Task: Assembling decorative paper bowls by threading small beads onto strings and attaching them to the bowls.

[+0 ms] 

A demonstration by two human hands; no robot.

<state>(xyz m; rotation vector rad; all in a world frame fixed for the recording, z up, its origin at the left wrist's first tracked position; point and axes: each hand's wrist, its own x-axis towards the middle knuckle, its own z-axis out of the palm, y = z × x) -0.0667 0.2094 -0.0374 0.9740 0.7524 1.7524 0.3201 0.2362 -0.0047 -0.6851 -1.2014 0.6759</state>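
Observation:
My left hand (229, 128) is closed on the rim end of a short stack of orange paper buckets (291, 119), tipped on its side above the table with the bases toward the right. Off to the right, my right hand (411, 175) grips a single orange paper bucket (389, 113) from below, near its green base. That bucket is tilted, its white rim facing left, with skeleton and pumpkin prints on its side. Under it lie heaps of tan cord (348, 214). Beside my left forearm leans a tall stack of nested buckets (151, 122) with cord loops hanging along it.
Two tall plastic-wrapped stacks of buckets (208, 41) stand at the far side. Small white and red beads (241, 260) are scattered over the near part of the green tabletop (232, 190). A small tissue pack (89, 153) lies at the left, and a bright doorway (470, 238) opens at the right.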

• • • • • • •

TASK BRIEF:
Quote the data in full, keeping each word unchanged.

REPLY TO THE TASK:
Task: Assembling decorative paper bowls by threading small beads onto strings and attaching them to the bowls.

[+0 ms] 

A demonstration by two human hands; no robot.

<state>(xyz m; rotation vector rad; all in a world frame fixed for the recording, z up, its origin at the left wrist's first tracked position; point and axes: each hand's wrist, its own x-axis towards the middle knuckle, its own z-axis out of the palm, y = z × x) -0.0667 0.2094 -0.0374 0.9740 0.7524 1.7524 0.3201 0.2362 -0.0047 -0.6851 -1.2014 0.6759</state>
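Observation:
My left hand (229, 128) is closed on the rim end of a short stack of orange paper buckets (291, 119), tipped on its side above the table with the bases toward the right. Off to the right, my right hand (411, 175) grips a single orange paper bucket (389, 113) from below, near its green base. That bucket is tilted, its white rim facing left, with skeleton and pumpkin prints on its side. Under it lie heaps of tan cord (348, 214). Beside my left forearm leans a tall stack of nested buckets (151, 122) with cord loops hanging along it.
Two tall plastic-wrapped stacks of buckets (208, 41) stand at the far side. Small white and red beads (241, 260) are scattered over the near part of the green tabletop (232, 190). A small tissue pack (89, 153) lies at the left, and a bright doorway (470, 238) opens at the right.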

What the exercise asked for is now complete.